Lyme: Oral versus IV Antibiotic Treatment
 

I've recently been having a conflict of interest with my SO. I had posted this on another website that has a fairly large Lyme Community, but hadn't gotten any feedback so I went 'hunting' online and came across some information I think everyone should know. Below I will paste my original post to state why I did this.

I am having a bit of a problem with my SO. While I am happy to see that these things come up on TV, it has casted a shadow upon how he is seeing Lyme in regards to me. I think it was the week before last while watching Diagnosis X, they had a case where a woman was treated for other things, misdiagnosed, etc. and it ended up being Lyme. Again this weekend, while watching Mystery Diagnosis a more severe case of Lyme ended up being the diagnosis (mind you, the man in question went quite some time without treatment and ended up with severe neurological complications).

My SO had seen both episodes which in turn seem to have him worried. I am currently on Amoxicillin (I couldn't tolerate Doxy, had bad reaction to it - not herx) and taking 1,500mg's per day. I don't feel better, but it's only been a week so I wasn't counting on it. Anyway, after he had seen the neurological damages caused with the man on tv, he is wanting me to call my doctors to request IV antibiotic treatment (he thinks it would be better and faster, I guess) and if they say no, he is going to ask his mom to do it who is a doctor.

I really see that his intentions are good, but I was wondering if there's any literature I could give him that shows which treatment method is best for which symptoms, stages, etc. I am unfortunately showing signs of arthritis which is my primary problem. I have an Infectious Disease Doctor, Rheumatologist and a Nurse Practitioner that I am seeing. They have suggested IV treatment only if the current treatment doesn't show any progress in around four weeks time.

[Posting the information I found in a reply]

I am quoting a few parts that stand out the most but I suggest reading the entire article that I will link at the bottom.

Link: http://www.canlyme.com/tom.html

I am sorry Ellie...
 

I am not a Lyme specialist.

But I can offer some general information about the actions of some drugs.

Doxycycline is part of the tetracycline family. It is a bacteriostatic agent.
That means it stops bacteria from growing/mulitiplying. It does not kill. It is still useful however in many diseases.

Cephalosporins and penicillins are examples of bactericidal agents. They kill outright.

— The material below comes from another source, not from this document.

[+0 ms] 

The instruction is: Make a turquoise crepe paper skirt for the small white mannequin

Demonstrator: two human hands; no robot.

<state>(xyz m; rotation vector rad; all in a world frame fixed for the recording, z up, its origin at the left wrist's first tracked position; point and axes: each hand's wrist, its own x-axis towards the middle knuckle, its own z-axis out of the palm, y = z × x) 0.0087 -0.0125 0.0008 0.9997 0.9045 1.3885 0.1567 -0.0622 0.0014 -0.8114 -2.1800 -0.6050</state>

So the article above is correct in some statements. What I do not have is the skill to comment on is how that impacts Lyme. In general bacteriostatic agents rely on the body for removing the intruder by the immune system.

I do not know if once Lyme is entrenched in tissues what antibiotics should be used. Certain ones do not penetrate well into some areas. Others do.
Cephalosporins like Rocephin are typically used for tissue infections following surgery/trauma. But they do not penetrate fluids well such as sinuses or middle ear fluid.

The value of doxy in general in medicine is its broad spectrum of action against many things, including anthrax. So I know it is a proven drug for many things. I just don't know where now in the Lyme community it stands.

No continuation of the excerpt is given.